Hello @lissyx and @othiele,
I have downloaded all the dependencies and successfully fine-tuned with 34 hours of Indian accent audio extracted from Youtube. There is a total of 16500 audio files, I trained on 13k, 2k, 1.5k (train, dev, test).
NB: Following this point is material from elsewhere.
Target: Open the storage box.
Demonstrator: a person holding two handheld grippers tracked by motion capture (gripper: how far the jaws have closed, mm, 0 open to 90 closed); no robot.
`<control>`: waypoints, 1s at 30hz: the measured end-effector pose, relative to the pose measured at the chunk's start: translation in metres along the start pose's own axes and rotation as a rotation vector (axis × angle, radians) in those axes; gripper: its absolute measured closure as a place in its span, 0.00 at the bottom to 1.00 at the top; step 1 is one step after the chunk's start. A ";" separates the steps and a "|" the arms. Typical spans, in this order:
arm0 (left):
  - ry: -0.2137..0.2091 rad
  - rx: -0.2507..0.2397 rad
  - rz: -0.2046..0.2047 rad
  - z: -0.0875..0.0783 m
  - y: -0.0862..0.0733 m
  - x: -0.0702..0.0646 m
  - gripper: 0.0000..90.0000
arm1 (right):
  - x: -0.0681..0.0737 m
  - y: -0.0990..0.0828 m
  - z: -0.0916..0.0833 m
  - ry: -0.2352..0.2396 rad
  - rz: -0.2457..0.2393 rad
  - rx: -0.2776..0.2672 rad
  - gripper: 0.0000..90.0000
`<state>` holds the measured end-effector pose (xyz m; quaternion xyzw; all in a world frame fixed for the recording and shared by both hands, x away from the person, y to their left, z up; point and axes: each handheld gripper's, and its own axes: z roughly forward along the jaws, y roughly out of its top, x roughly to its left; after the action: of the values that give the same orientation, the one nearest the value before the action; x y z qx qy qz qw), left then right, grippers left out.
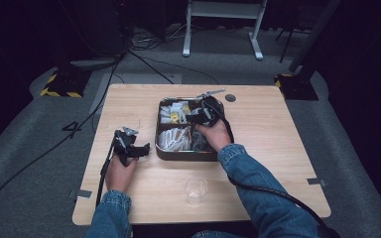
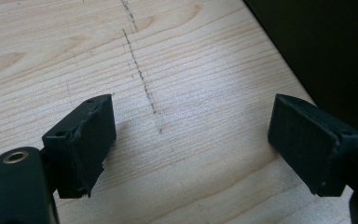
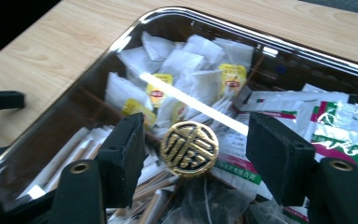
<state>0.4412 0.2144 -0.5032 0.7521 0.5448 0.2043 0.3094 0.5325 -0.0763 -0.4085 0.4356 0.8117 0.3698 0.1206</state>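
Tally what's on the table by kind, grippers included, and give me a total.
Grippers: 2, the left gripper and the right gripper
Lidded box of tea bags and sachets: 1
Round gold knob on the lid: 1
Clear plastic cup: 1
Total: 5

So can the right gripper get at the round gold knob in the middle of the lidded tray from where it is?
Probably yes: the right gripper has open jaws on either side of the round gold knob, with nothing between pads and knob.
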 end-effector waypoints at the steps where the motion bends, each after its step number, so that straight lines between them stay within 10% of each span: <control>1: 0.000 0.000 0.000 0.000 0.000 0.000 0.17 | -0.002 -0.002 0.004 -0.016 0.014 0.006 0.43; 30: 0.007 -0.002 -0.007 0.001 0.001 0.000 0.17 | 0.017 -0.008 0.025 -0.114 -0.065 0.066 0.64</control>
<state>0.4424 0.2137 -0.5034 0.7491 0.5484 0.2065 0.3090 0.5307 -0.0532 -0.4298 0.4333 0.8290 0.3131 0.1643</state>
But I didn’t get good accuracy, my WER is 0.29.
python3 DeepSpeech.py --n_hidden 2048 --checkpoint_dir checkpoints/vlsi2 --epochs 40 --train_files …/deepspeech-0.6.1-models/audio/vlsi/train.csv --dev_files …/deepspeech-0.6.1-models/audio/vlsi/validate.csv --test_files …/deepspeech-0.6.1-models/audio/vlsi/test.csv --learning_rate 0.000001 --use_cudnn_rnn true --use_allow_growth true --lm_binary_path …/deepspeech-0.6.1-models/lm.binary --lm_trie_path …/deepspeech-0.6.1-models/trie --noearly_stop --export_dir exported_model/vlsi2 --train_batch_size 128 --dev_batch_size 128 --test_batch_size 128
The model is giving WER 0.29 on the test set, and even it predicts some of the words wrong as compared to the pre-trained model (w/o tuning).
Am I doing something wrong?
If you need any other info, plz let me know.
EDIT: I am using DeepSpeech 0.6.1